Joel sat very straight. "Oh, I'll help you, Mr. Tisbett," he cried joyfully. And in a minute they were all three in the big stall, and Joel was in the very midst of things, and even David forgot his fright enough to lend a helping hand, and to feel his importance, and presently the big black horses were led out of the barn, and harnessed into the stage-coach.

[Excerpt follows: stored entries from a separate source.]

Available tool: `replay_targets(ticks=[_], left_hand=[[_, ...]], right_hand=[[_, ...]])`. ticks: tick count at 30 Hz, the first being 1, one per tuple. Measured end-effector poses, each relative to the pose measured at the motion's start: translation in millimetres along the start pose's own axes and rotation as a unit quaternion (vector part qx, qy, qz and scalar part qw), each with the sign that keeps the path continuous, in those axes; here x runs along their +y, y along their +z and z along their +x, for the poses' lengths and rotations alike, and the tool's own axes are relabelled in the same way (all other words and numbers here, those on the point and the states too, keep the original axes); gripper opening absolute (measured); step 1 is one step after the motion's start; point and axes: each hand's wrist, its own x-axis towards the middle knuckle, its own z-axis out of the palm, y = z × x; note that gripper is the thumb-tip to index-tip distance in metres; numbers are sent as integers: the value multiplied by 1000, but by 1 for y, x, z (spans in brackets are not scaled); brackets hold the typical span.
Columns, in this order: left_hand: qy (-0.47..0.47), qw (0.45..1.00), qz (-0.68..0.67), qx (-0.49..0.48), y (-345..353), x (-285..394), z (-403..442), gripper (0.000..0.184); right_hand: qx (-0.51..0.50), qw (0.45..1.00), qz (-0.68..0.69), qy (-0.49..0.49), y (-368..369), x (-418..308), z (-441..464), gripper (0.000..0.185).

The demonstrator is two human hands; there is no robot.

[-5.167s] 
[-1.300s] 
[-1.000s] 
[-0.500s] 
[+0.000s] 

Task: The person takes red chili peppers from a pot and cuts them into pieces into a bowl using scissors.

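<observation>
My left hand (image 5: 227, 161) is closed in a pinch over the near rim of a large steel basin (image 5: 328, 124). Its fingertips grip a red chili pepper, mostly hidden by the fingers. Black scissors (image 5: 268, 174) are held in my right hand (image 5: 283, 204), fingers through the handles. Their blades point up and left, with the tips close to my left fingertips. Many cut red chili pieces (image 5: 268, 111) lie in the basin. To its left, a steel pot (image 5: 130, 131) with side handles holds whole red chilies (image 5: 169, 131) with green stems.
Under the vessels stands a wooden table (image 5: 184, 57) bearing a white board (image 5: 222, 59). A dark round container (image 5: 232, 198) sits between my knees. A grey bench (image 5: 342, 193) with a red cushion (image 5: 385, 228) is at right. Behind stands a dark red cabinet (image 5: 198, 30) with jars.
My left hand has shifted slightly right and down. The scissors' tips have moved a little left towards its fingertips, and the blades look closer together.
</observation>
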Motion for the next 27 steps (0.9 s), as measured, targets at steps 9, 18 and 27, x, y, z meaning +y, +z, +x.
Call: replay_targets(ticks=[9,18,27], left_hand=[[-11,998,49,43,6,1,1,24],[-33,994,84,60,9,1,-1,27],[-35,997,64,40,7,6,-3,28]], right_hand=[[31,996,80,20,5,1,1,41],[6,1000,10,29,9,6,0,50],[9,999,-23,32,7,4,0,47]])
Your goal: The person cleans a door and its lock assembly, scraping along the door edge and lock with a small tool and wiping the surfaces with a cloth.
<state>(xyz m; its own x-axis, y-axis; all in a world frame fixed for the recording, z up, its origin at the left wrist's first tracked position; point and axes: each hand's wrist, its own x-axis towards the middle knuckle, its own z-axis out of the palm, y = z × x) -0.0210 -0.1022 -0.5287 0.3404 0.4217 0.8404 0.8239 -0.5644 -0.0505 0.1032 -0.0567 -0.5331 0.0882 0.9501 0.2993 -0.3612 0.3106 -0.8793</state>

"Now, hop up!" cried Mr. Tisbett, when he had gone carefully around and around the big coach, to see that every strap and buckle was in place, and had got down on his knees to be quite sure the springs were all right. Then he gave David a lift up to the box, Joel clambering up on the other side. "We'll drive up to th' door," he said, "an' get th' passenger," for there was one woman going over to Badgertown.

"Oh, let me drive!" begged Joel; "just up to the door, Mr. Tisbett," he implored.

"We don't want to be upset under folks' noses," said Mr. Tisbett. "Land! I'd rather 'twould happen where there warn't no one to see, if 'twas going to."

"I wouldn't upset it for anything," promised Joel. "Please, Mr. Tisbett."

But Mr. Tisbett sat down and gathered up the reins and drove round with such a flourish that it never had been surpassed, it seemed to the people on the tavern porch. And the one woman got in with her basket, and the tavern-keeper's wife ran down the steps and stood on her tiptoes and handed up to Joel the bundle of cookies, begging them to come again. And the old farmer said "Good day," and the woman with little sharp eyes, who had been washing the dishes, hurried out, pulling down her sleeves, to see them off. And away they rattled, with faces turned toward home and Mamsie.

They had proceeded about a quarter of a mile, when Mr. Tisbett suddenly asked, "Want to drive, Joel? Come along over here," and he reached past David and took his hand. "Now, then, I'm goin' to set in the middle a little spell," and before Joel could recover from his astonishment, he found the old leather reins in his brown hands. He was driving Mr. Tisbett's black horses!